* [Instructions to follow]: Scan the entries below for "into" and copy each line that holds it.

────────────────────

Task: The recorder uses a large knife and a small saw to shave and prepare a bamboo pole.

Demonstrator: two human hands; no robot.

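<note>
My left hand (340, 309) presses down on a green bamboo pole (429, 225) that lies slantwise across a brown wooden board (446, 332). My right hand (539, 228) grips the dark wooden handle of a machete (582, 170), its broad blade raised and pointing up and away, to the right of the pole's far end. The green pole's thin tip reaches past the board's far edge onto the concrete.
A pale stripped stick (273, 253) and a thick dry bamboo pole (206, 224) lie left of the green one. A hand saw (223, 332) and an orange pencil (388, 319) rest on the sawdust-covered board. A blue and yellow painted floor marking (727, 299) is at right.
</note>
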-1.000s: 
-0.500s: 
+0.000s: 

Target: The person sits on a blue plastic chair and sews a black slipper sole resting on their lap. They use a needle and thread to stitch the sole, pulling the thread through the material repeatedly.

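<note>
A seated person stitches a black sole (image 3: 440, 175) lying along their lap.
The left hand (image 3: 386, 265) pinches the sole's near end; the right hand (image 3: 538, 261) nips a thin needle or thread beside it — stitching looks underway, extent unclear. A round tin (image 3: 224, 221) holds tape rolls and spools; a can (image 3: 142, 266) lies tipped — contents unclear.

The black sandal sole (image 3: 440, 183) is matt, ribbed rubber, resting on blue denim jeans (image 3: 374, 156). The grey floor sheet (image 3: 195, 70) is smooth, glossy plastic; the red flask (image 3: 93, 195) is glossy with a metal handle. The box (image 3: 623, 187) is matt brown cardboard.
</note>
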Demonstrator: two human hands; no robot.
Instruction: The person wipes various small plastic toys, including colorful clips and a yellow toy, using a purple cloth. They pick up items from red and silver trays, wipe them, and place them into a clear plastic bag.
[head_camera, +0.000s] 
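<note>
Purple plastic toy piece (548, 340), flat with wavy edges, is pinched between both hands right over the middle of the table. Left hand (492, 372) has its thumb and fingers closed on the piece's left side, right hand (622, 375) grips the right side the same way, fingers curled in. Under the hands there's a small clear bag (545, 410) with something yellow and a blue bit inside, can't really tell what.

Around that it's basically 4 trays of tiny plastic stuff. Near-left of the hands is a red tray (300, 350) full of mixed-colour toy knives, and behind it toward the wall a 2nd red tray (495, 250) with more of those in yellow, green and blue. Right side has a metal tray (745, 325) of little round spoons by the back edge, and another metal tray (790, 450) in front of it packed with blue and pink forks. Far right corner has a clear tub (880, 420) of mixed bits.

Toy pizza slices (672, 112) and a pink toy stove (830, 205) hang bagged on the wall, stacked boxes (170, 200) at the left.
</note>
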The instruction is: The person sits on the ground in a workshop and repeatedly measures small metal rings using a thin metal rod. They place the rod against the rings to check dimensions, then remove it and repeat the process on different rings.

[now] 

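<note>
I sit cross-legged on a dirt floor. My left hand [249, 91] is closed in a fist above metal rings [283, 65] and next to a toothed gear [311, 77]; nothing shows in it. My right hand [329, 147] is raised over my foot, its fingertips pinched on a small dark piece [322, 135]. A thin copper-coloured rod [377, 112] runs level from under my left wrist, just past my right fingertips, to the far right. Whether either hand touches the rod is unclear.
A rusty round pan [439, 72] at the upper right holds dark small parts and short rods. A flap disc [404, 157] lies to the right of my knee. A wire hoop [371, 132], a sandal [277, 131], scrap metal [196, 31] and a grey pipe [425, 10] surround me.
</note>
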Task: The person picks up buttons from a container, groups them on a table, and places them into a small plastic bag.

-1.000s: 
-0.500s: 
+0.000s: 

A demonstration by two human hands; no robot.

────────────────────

* [Output for this task]:
Instruction: The person wipes various small plastic toys, including colorful clips and a yellow toy, using a purple cloth. They pick up items from red and silver trays, wipe them, and place them into a clear plastic bag.
Task: The person picks up buttons from a container, groups them on a table, and places them into a small plastic bag.

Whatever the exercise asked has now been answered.